■ WORK TO COMPLETE ■
The required output is an exact restatement of the lines, starting with the one that contains "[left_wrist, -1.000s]" and finishing with the last line of the listing. It contains no pictures.

--------------------------------------------------

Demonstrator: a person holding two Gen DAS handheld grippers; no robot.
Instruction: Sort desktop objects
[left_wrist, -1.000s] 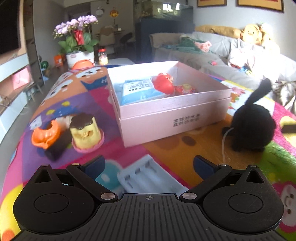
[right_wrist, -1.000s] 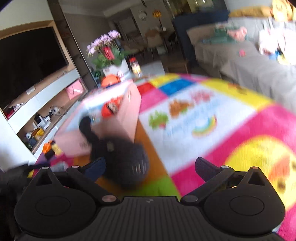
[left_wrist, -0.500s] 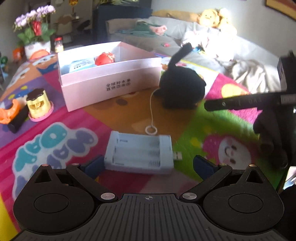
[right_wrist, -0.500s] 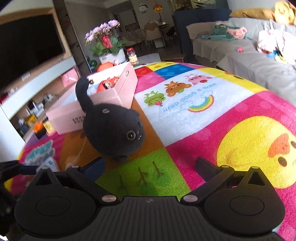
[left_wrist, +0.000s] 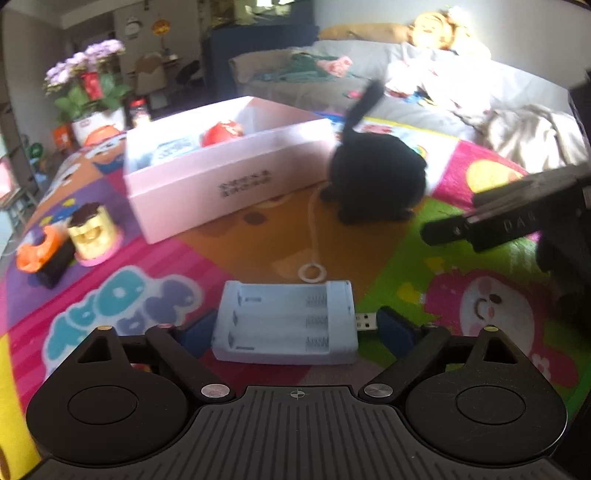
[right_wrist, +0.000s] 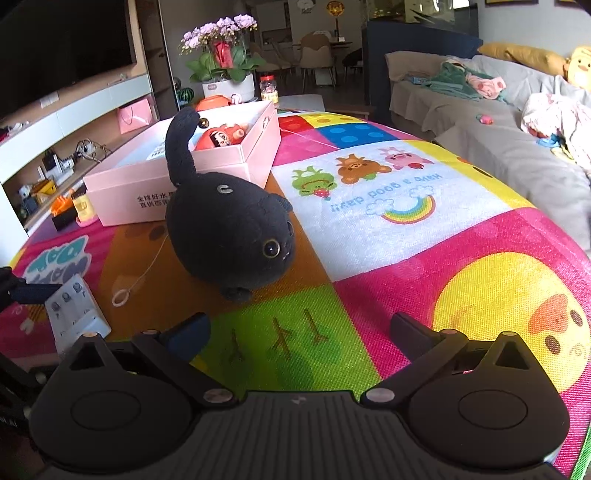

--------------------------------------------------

■ RESULT OF THE TASK ■
[left_wrist, -1.000s] 
[right_wrist, -1.000s] 
[left_wrist, -0.500s] 
[right_wrist, -0.500s] 
[left_wrist, +0.000s] 
[right_wrist, +0.000s] 

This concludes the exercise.